Em qualquer caso, o anterior apenas resume mecanismos de ajustamento alternativos à desvalorização, que podem recorrer a uma economia dolarizada. Este ajustamento só é necessário na medida em que não haja margem para financiar um défice de conta corrente com reservas, enquanto esperamos que as condições internacionais melhorem. Um fundo contra cíclico pode eventualmente dar-lhe essa margem.
Outro argumento que é frequentemente ouvido quando se assinalam os contras de ter uma economia dolarizada, é a vulnerabilidade que o nosso sistema financeiro teria a corridas bancárias. Dolarizar implica, em última análise, que o Banco Central também não pode agir como mutuante de última instância e resgatar um banco que enfrenta problemas de liquidez. A menos, claro, que se tiver com que salvá-lo. Refiro-me, claro, e, pela última vez, ao bendito fundo contra cíclico. Agora sim, espero que tenha ficado claro; para doar, precisamos de dólares.
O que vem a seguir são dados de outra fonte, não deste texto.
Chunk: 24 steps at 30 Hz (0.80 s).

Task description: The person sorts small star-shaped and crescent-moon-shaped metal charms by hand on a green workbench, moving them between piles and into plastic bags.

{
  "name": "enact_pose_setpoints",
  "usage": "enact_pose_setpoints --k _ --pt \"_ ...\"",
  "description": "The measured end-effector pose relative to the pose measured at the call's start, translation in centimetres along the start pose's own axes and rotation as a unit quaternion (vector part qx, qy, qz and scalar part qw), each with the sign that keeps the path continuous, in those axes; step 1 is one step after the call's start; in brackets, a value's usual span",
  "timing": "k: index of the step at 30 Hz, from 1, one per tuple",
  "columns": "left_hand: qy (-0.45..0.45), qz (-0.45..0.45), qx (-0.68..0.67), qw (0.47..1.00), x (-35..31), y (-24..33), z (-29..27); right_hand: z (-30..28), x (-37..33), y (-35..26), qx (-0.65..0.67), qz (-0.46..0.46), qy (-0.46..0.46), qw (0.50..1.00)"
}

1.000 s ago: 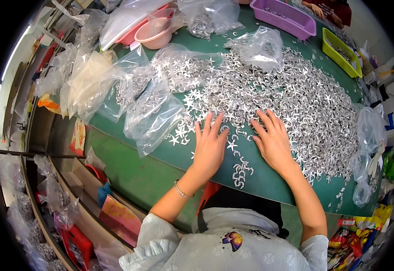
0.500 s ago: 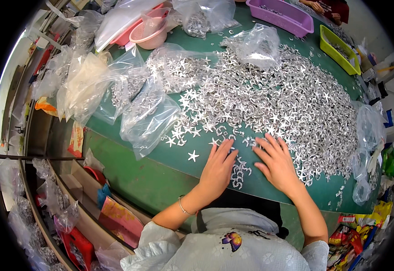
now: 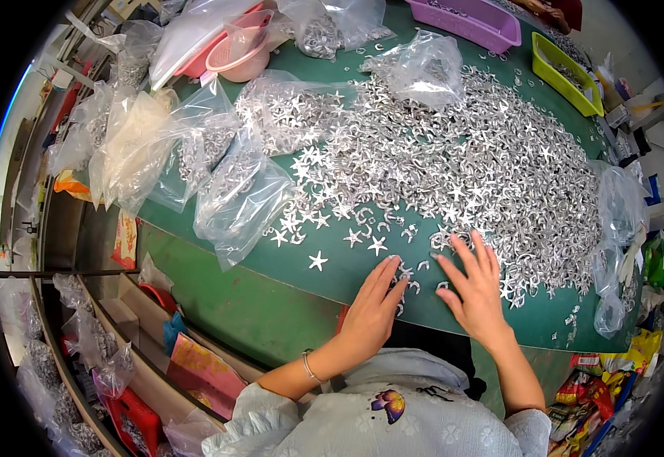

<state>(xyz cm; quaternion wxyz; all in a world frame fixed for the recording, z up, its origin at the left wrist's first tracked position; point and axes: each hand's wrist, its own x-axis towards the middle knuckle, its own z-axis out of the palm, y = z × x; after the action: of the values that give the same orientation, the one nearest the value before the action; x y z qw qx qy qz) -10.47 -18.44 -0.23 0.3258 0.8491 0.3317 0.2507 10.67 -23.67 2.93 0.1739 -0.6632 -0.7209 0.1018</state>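
A wide pile of small silvery metal pieces (image 3: pixel 454 160), star-shaped and crescent-shaped, covers much of the green table (image 3: pixel 271 278). My left hand (image 3: pixel 370 316) lies low at the near edge, fingers stretched out over a few crescent pieces (image 3: pixel 414 287) and partly hiding them. To its right, my right hand (image 3: pixel 474 293) is spread, its fingertips at the near fringe of the pile. No piece shows gripped in either hand. Just beyond my left fingertips is a star piece (image 3: pixel 377 244), and another lone star (image 3: pixel 317 261) lies farther left.
Clear plastic bags (image 3: pixel 244 198) of pieces lie left of the pile; another bag (image 3: pixel 423 72) rests on its far side. Behind are a pink basket (image 3: pixel 238 61), a purple tray (image 3: pixel 465 30) and a lime-green tray (image 3: pixel 566 76). Another person's hands (image 3: pixel 549 11) show at the far right.
My left hand has drawn back toward me, uncovering star pieces beyond it. My right hand has shifted slightly nearer, and the crescents between the hands have been moved about.
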Motion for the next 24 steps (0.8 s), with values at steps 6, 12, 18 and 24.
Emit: enact_pose_setpoints --k 6,12,18,24 --pt "-0.007 0.0 -0.004 1.0 -0.1 0.2 -0.1 0.5 -1.9 -0.3 0.014 0.026 -0.009 1.0" --pt "0.013 0.008 -0.064 0.998 0.5 0.1 0.2 2.3 -0.2 -1.0 -0.001 0.035 0.006 0.999" --pt "0.102 -0.02 0.019 0.994 1.8 -1.6 -1.4 0.9 -0.8 -1.5 0.034 0.017 -0.019 0.999" --pt "0.062 -0.01 0.055 0.997 1.8 -2.1 -1.1 1.1 -1.7 -1.9 0.04 0.003 -0.076 0.996"
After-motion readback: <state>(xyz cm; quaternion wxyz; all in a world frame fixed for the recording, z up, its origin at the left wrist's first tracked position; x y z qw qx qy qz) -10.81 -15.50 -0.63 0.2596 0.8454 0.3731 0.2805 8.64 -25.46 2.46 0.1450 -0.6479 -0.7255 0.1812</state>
Por último, e não menos importante, doarizar é também renunciar à possibilidade de o Banco Central financie com emissão os desequilíbrios fiscais do tesouro. Com o que, consistentemente, gasta mais do que a receita tem duas opções; ou ajustar, seja como (claro, sem se valer do imposto inflacionário), ou tomar dívida em dólares, a uma taxa ajustada por risco de incumprimento. Considerando a história de crédito argentina, a segunda opção não é muito convincente.
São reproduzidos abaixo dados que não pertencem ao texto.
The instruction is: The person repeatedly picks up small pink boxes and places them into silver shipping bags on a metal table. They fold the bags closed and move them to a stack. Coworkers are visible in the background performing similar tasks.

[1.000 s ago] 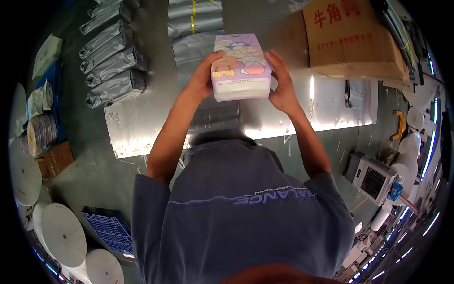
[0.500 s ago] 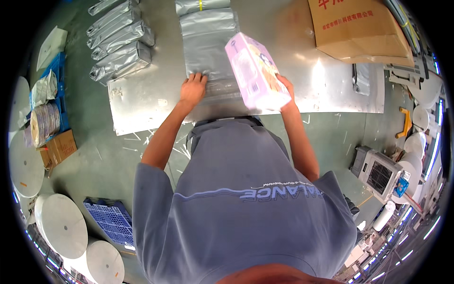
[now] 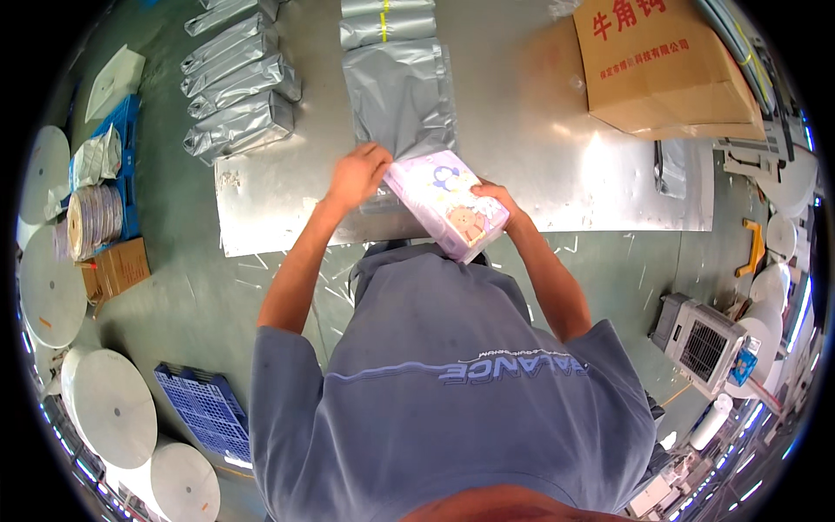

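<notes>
My right hand grips the side of a pink and purple block-shaped package printed with cartoon animals. The package is tilted, its far corner at the mouth of a grey plastic mailing bag. That bag lies flat on the metal table, on top of other bags. With its fingers closed on the near edge of the bag, my left hand lifts it beside the package corner. How far the corner reaches into the bag is hard to tell.
Several filled grey bags stand in a row at the table's left. Bundled bags with a yellow band lie beyond the flat bag. A large cardboard box stands at the right, near a loose clear-and-grey bag.
My right hand has brought the package left and nearer, turning its cartoon face up. My left hand has gone from lying on the bag to lifting its edge.
</notes>
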A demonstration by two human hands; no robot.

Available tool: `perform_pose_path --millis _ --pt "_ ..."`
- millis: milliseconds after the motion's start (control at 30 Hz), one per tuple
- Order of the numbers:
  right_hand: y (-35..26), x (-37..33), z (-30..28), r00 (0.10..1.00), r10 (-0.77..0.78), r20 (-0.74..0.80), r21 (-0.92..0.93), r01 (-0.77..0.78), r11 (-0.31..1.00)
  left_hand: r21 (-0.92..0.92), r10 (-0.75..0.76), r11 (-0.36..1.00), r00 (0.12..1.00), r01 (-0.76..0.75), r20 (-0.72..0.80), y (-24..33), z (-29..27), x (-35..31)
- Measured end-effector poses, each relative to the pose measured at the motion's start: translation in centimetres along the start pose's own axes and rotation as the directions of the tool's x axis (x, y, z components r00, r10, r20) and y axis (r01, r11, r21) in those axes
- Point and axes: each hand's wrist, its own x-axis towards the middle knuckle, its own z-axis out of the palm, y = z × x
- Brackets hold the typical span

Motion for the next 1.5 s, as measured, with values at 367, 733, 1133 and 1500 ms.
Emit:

Em resumo, e sempre na minha opinião, uma dolarização que é bem-sucedida no tempo é necessariamente acompanhada por; um sólido fundo contra cíclicos de reservas, uma reforma laboral e fiscal que promova a produtividade e a flexibilização dos custos laborais à baixa, e disciplina fiscal. Ou seja, será viável apenas numa Argentina que começa a fazer as coisas bem. Portanto, vale perguntar; se conseguimos eficientizar as despesas públicas, se reduzirmos a carga fiscal, e se fortalecemos as reservas... Vamos continuar repudiando nossa moeda? Vamos continuar argumentando que precisamos dolarizar?